For many families, the holidays are marked with joyous holiday traditions and memories. But when a family member struggles as a result of Alzheimer’s or dementia, the holidays can be a trying time for the whole family.
Just as the holiday season is stressful enough for most people — worrying about travel plans, buying presents, coordinating work schedules or selecting the holiday meal — for people with any stage of Alzheimer’s or dementia, the holidays can be a complete sensory overload.
Joe Evanko, coordinator for the Mayfield/Graves County Alzheimer’s Support Group, said when people are adjusting to the holidays with a family member starting to exhibit dementia symptoms, it’s important to adjust expectations for the holidays.
“Maybe 20 years ago grandma would do the cooking and grandma would plan for the full family to get together,” Evanko said. “Well, realistically, what are the expectations now? It might just be as simple as setting a certain amount of time for dinner, then time to exchange gifts and after that it might be time to go.”
As the onset of Alzheimer’s or dementia usually affects the most recent memories first, it’s often the case that the family member won’t be able to remember the previous Christmas, but will be able to remember events from decades ago.
Evanko said he spends time with a 94-year-old relative who tends to gravitate the conversation more toward his experiences in Gen. George Patton’s Third Army in World War II.
Depending on the stage of the family member’s Alzheimer’s, and especially in later stage dementias, that person can become easily confused or overstimulated during the holidays.
“With the holidays, they are taken out of their routine and structure, and that can get them out of sync,” Evanko said.
The Alzheimer’s Association website lists several suggestions for families navigating the holidays:
n Familiarize the family with the situation before they arrive and prepare relatives’ expectations.
n Stick to the family member’s routine so as to not disturb or confuse the person.
n Involve the family member in holiday preparations or holiday traditions, and participate in their conversations.
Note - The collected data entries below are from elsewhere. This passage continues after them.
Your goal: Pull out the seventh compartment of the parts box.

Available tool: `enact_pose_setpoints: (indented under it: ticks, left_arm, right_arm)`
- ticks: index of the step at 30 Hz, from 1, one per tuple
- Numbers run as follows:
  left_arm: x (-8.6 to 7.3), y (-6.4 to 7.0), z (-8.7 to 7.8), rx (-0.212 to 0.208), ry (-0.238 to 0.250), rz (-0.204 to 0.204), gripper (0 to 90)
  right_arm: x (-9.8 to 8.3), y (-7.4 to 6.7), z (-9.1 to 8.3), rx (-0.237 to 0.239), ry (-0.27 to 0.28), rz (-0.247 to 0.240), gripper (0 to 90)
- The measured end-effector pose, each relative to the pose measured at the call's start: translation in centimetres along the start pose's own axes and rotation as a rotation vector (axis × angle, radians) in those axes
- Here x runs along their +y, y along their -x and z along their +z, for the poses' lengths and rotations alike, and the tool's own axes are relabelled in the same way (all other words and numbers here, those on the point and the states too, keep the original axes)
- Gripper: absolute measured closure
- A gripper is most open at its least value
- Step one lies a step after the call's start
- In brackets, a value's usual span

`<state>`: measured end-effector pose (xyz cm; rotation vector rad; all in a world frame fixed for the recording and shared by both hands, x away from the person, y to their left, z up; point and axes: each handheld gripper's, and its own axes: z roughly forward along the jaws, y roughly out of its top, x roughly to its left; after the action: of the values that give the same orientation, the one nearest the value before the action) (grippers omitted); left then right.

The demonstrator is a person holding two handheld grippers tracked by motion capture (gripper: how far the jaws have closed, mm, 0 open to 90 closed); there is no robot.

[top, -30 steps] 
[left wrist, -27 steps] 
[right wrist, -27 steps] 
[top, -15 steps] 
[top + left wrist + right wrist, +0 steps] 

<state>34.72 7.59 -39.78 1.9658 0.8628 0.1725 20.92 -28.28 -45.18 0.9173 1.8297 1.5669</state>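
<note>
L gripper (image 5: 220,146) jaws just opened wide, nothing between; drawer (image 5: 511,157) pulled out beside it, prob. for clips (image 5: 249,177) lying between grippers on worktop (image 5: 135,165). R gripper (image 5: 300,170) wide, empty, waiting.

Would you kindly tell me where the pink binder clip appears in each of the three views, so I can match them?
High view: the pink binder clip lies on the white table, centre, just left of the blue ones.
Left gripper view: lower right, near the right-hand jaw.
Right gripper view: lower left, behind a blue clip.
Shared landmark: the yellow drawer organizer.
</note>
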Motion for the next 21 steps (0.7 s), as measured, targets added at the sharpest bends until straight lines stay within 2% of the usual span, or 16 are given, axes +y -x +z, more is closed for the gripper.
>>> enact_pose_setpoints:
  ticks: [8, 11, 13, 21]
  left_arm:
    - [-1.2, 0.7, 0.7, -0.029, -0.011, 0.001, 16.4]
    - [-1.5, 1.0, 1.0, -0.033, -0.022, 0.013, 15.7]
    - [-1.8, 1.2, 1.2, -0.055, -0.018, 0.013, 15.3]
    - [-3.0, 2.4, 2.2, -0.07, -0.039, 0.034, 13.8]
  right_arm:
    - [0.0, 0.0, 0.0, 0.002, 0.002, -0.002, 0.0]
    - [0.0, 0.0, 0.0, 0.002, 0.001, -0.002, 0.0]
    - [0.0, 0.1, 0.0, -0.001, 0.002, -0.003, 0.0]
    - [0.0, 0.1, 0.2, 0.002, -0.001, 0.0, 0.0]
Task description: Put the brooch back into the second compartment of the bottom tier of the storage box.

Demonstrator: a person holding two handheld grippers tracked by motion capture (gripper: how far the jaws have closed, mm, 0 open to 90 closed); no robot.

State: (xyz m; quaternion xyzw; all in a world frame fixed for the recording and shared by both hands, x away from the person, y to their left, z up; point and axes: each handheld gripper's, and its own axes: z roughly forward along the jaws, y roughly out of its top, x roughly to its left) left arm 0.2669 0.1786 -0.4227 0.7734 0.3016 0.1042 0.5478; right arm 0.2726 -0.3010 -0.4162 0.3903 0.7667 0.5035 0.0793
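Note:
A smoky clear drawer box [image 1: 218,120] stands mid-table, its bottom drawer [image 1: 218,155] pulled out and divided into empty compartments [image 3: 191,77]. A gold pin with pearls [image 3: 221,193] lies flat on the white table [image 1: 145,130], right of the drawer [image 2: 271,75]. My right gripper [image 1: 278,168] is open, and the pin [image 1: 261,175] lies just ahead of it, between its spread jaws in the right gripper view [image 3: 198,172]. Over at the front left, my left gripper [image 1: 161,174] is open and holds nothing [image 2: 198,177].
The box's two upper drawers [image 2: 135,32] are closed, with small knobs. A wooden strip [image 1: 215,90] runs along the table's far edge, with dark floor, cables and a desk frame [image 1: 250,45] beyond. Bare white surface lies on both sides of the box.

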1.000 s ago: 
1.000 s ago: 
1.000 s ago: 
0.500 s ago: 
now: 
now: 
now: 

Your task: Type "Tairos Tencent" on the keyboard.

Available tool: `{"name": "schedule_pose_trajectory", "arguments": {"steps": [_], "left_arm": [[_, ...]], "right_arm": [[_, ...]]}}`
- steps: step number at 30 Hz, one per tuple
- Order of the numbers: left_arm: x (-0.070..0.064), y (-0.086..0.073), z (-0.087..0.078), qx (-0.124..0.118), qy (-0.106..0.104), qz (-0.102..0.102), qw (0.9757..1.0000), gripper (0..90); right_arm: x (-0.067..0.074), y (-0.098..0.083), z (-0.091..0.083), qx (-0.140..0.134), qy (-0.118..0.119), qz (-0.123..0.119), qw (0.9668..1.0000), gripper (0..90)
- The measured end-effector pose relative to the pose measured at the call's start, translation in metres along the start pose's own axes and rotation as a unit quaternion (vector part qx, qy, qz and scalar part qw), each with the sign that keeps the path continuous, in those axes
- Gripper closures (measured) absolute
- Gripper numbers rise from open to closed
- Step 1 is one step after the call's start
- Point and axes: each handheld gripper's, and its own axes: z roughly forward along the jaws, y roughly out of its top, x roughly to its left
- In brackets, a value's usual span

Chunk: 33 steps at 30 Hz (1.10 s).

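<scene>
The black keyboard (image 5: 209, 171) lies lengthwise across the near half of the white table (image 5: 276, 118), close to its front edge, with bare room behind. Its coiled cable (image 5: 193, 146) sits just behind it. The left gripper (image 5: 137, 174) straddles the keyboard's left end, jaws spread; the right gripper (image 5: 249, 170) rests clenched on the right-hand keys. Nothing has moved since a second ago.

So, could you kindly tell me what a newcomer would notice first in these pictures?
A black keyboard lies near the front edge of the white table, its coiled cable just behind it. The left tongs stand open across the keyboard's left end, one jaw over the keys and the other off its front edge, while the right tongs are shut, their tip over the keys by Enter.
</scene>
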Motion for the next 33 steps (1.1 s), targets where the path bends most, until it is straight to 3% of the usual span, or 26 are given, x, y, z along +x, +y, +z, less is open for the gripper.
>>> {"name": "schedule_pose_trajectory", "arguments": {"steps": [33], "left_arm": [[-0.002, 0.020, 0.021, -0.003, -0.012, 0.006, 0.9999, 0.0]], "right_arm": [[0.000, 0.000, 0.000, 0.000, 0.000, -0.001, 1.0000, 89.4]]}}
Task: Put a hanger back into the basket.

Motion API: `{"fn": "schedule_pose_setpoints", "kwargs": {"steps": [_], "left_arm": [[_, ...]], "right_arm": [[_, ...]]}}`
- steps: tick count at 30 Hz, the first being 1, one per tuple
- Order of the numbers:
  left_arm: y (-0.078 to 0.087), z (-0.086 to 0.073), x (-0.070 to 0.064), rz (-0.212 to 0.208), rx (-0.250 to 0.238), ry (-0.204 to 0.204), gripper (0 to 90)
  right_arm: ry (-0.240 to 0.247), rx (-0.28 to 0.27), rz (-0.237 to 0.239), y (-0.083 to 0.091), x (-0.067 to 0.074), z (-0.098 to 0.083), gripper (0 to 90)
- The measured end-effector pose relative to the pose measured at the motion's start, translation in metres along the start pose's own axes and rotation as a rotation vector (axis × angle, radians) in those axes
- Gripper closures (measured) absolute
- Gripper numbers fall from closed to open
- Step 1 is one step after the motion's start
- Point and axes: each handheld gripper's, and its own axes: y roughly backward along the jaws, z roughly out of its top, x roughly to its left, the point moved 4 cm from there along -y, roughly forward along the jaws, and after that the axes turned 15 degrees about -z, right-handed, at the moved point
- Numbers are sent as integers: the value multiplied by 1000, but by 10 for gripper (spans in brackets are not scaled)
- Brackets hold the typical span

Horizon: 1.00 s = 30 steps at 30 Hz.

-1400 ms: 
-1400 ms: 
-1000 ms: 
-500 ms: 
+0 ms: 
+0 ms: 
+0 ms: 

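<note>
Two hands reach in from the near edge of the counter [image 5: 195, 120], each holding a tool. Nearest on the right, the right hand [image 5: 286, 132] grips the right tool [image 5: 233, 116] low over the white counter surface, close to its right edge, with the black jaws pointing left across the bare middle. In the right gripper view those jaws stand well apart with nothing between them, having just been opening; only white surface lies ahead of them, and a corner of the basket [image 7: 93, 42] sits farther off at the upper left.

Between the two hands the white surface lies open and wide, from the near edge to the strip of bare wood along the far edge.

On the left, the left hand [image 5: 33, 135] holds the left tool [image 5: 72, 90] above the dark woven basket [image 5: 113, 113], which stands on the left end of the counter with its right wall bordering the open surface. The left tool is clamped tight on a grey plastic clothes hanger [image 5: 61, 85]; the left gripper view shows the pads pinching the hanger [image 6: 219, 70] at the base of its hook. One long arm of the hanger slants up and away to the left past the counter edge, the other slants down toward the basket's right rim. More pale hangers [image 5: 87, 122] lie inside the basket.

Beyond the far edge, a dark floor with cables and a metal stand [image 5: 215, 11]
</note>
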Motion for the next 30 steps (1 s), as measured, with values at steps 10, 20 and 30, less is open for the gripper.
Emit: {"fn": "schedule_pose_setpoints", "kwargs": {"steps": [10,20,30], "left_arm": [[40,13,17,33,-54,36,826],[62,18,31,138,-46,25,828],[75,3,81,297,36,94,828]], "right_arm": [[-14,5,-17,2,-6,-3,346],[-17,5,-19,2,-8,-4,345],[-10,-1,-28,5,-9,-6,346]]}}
Allow the family member to participate in situations where they can be successful, like measuring ingredients for the holiday meal.
n Adapt the gift giving. Encourage gifts that are useful and safe for the family member, like an identification bracelet or gift certificates.
n Allow for frequent breaks and time for rest, for both the family member and primary caregiver.
As often times it’s another family member that becomes the primary caregiver for the loved one with Alzheimer’s or dementia, Evanko said it’s important to allow time for the caregiver to take a rest as well during the holidays.